Tem
uma frase de Dercy que é a revelação de seu caráter ou do ser humano
excepcional que foi: “A
gente precisa ser feliz nem que seja na porrada”. Uma frase dessa meu ver, vale por todo um compêndio de psicologia.
Todos deveriam torná-la
sua propriedade ou levá-la por toda a parte como um talismã precioso.
Dercy,
tal como era vista nos palcos, transmitia exatamente essa energia contida nessa
frase às pessoas. Seus palavrões não eram outra coisa que a fórmula de uma
espécie de “abre-te césamo” em direção à alegria de viver. Ou de superar os problemas
menores ou maiores, que tantas vezes nos surgem como fantasmas, no dia a dia.
Nunca
tive com ela contato pessoal. Uma única vez assisti a um de seus shows, sempre
na base da improvisação. Creio que inventava tudo, até mesmo sua maneira de
viver. Imagine-se que, no dia em que veio a falecer, com 101 anos, fora a um
bingo. Quem na sua idade se abalançaria a frequentar uma casa de jogos semelhante?
O que seria mais lógico e até mais previsível é que uma pessoa tão longeva
assim ficasse em casa, deitada numa cama ou sentada numa long-chaise curtindo
algum entretenimento caseiro. Dercy era feita de outra massa. Com ela a barra
era diferente, Travava com a vida um duelo permanente, que tirava de letra.
Tinha que ser feliz, não obstante arrostar a velhice. Mantinha o alto astral
sempre, como contam pessoas que lhe eram íntimas ou como acabou por revelar sua
filha, que contou os últimos momentos de sua existência. Dercy voltara do bingo
com uma dor no tórax. Constatou-se que apresentava problemas respiratórios, que
evoluíram e a mataram, Pediu que fosse cantado em seu enterro o samba enredo da
Escola de Samba Viradouro, que num desses últimos anos a homenageou e, com ela,
fossem também todas as suas perucas. Oh, perucas – dir-se-á –que gosto extravagante!

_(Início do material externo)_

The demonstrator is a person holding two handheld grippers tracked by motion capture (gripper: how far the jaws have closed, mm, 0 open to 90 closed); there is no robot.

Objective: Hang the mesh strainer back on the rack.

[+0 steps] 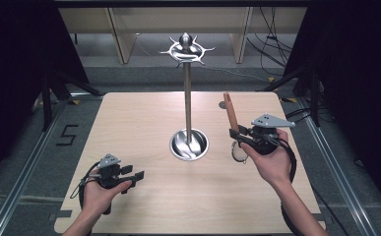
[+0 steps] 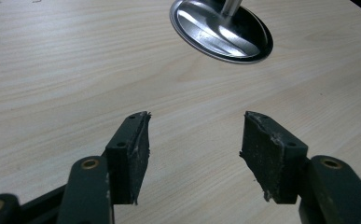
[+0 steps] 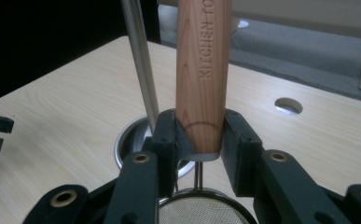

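On table (image 1: 143,113): 1 stand (image 1: 187,98) | left gripper (image 2: 194,140) jaws wide | right gripper (image 3: 201,135) jaws clamp 1 strainer (image 3: 203,70)

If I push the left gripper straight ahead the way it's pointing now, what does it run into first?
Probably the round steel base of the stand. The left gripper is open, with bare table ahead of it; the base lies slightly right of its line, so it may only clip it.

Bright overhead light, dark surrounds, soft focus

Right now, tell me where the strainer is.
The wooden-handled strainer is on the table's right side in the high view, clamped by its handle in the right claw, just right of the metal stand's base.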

Mas é bem típico de Dercy.
Quando
Chaplin morreu comentei para amigos:
“Perdemos
o maior gênio do cinema. O homem que fez o mundo melhor e mais humano”.
Agora,
com a morte de Dercy, posso dizer coisa parecida. Dercy fez rir durante os seus
101 anos de vida. Nasceu predestinada, embora pertencente a uma família pobre.
O início de vida, contado por ela, foi uma sucessão de sofrimentos. Até que o
destino revelou-lhe o caminho que deveria trilhar: o palco. Foi nesse momento
que Dercy descobriu Dercy ou o papel que lhe incumbia neste mundo.
Foi
sempre irreverente com tudo e todos. Não seguia slogans. Seguia uma única filosofia
de vida – a que inventara. O resto não batia com sua cabeça.
No
auge da discussão sobre o aborto, lembro-me que pôs a mão no ventre, virou-se
para o público e proferiu essas palavras, expressando sua liberdade: “aqui quem
manda sou eu”.
Pode
ser meio grotesco. Mas era a forma de ser e de agir de uma criatura que sempre
primou por ser livre.
Agora
a perdemos.
Quem
a substituirá nos palcos com a mesma irreverência ou a mesma arte de fazer rir
ou de tornar as pessoas mais felizes nem que seja na porrada?
Dercy,
por tudo que você foi e fez para tornar a vida mais amena, obrigado.